[Activity] Could you output each line below exactly as it appears, excluding any pictures?

[Collected data]
━━━━━━━━━━━━━━━━━━━━

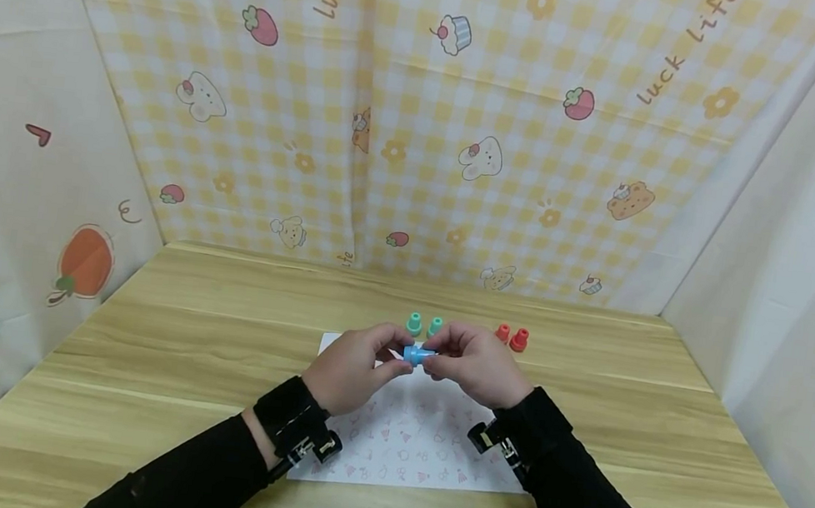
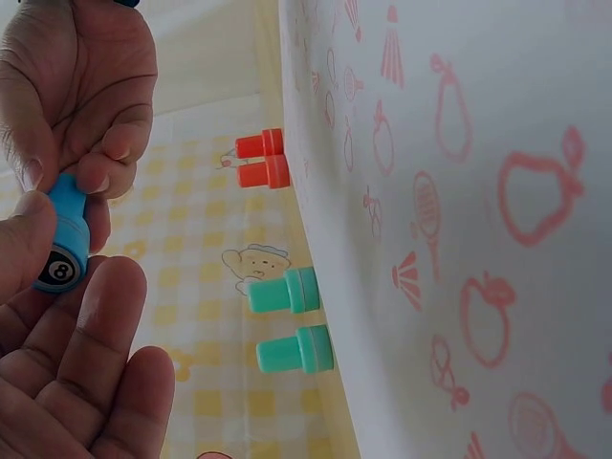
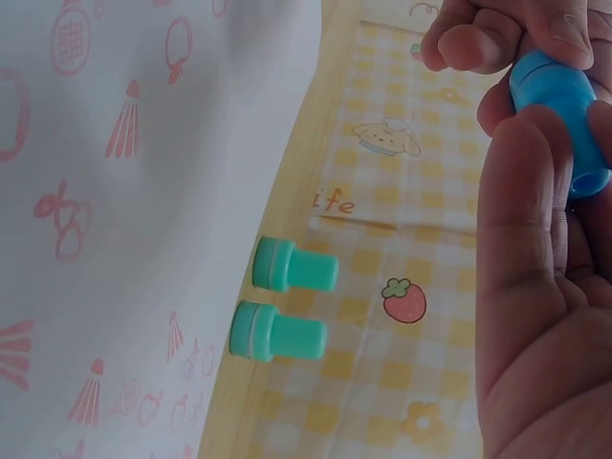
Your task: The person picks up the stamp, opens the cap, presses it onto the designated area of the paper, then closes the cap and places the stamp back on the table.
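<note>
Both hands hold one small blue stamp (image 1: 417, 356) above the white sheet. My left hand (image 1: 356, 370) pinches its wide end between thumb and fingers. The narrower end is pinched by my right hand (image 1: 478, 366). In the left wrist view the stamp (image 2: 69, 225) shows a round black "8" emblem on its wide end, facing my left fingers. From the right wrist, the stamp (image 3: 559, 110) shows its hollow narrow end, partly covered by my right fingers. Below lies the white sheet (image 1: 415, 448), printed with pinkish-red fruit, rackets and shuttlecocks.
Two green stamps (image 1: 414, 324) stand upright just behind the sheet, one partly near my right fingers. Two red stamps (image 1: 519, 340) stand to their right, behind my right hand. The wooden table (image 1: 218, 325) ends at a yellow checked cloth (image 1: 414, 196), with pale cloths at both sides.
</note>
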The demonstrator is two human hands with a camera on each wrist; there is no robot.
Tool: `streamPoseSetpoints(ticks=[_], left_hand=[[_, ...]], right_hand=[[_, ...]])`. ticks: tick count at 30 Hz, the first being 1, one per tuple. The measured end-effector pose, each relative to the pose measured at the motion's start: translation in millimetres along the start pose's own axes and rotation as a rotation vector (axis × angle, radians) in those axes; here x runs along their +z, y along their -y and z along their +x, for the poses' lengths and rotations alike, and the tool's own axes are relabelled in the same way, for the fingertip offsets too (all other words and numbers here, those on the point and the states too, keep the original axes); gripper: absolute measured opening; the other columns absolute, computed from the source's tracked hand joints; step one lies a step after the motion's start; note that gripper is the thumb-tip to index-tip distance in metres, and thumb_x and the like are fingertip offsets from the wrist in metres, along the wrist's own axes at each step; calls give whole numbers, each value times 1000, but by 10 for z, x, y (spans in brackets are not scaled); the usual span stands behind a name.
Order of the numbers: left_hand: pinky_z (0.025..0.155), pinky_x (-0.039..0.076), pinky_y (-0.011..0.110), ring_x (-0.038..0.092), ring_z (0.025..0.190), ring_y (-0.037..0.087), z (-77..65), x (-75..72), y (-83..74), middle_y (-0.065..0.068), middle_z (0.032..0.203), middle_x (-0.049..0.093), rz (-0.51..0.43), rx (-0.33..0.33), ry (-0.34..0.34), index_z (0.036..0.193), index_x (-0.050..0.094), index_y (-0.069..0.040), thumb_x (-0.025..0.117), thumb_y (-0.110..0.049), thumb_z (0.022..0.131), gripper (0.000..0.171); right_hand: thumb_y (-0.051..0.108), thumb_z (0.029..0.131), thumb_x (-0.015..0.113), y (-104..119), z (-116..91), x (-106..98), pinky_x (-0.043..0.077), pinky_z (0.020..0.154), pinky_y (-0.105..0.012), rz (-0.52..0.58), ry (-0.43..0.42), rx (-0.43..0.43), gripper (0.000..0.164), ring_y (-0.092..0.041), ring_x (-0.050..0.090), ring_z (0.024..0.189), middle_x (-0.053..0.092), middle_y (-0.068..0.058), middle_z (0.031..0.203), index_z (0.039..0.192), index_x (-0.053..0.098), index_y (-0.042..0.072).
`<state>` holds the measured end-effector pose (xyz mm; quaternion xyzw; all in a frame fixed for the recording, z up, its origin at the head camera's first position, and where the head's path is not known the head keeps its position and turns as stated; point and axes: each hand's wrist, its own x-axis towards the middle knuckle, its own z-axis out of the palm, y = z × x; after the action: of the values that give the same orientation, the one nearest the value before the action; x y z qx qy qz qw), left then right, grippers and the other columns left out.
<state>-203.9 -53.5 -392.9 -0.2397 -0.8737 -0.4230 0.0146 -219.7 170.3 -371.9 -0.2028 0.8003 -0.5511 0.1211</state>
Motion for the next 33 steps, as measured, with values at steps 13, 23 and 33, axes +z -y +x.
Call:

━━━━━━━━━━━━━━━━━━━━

[Output below]
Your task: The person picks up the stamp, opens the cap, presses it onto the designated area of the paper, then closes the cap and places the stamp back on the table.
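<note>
Both hands hold one small blue stamp (image 1: 417, 356) above the white sheet. My left hand (image 1: 356, 370) pinches its wide end between thumb and fingers. The narrower end is pinched by my right hand (image 1: 478, 366). In the left wrist view the stamp (image 2: 69, 225) shows a round black "8" emblem on its wide end, facing my left fingers. From the right wrist, the stamp (image 3: 559, 110) shows its hollow narrow end, partly covered by my right fingers. Below lies the white sheet (image 1: 415, 448), printed with pinkish-red fruit, rackets and shuttlecocks.
Two green stamps (image 1: 414, 324) stand upright just behind the sheet, one partly near my right fingers. Two red stamps (image 1: 519, 340) stand to their right, behind my right hand. The wooden table (image 1: 218, 325) ends at a yellow checked cloth (image 1: 414, 196), with pale cloths at both sides.
</note>
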The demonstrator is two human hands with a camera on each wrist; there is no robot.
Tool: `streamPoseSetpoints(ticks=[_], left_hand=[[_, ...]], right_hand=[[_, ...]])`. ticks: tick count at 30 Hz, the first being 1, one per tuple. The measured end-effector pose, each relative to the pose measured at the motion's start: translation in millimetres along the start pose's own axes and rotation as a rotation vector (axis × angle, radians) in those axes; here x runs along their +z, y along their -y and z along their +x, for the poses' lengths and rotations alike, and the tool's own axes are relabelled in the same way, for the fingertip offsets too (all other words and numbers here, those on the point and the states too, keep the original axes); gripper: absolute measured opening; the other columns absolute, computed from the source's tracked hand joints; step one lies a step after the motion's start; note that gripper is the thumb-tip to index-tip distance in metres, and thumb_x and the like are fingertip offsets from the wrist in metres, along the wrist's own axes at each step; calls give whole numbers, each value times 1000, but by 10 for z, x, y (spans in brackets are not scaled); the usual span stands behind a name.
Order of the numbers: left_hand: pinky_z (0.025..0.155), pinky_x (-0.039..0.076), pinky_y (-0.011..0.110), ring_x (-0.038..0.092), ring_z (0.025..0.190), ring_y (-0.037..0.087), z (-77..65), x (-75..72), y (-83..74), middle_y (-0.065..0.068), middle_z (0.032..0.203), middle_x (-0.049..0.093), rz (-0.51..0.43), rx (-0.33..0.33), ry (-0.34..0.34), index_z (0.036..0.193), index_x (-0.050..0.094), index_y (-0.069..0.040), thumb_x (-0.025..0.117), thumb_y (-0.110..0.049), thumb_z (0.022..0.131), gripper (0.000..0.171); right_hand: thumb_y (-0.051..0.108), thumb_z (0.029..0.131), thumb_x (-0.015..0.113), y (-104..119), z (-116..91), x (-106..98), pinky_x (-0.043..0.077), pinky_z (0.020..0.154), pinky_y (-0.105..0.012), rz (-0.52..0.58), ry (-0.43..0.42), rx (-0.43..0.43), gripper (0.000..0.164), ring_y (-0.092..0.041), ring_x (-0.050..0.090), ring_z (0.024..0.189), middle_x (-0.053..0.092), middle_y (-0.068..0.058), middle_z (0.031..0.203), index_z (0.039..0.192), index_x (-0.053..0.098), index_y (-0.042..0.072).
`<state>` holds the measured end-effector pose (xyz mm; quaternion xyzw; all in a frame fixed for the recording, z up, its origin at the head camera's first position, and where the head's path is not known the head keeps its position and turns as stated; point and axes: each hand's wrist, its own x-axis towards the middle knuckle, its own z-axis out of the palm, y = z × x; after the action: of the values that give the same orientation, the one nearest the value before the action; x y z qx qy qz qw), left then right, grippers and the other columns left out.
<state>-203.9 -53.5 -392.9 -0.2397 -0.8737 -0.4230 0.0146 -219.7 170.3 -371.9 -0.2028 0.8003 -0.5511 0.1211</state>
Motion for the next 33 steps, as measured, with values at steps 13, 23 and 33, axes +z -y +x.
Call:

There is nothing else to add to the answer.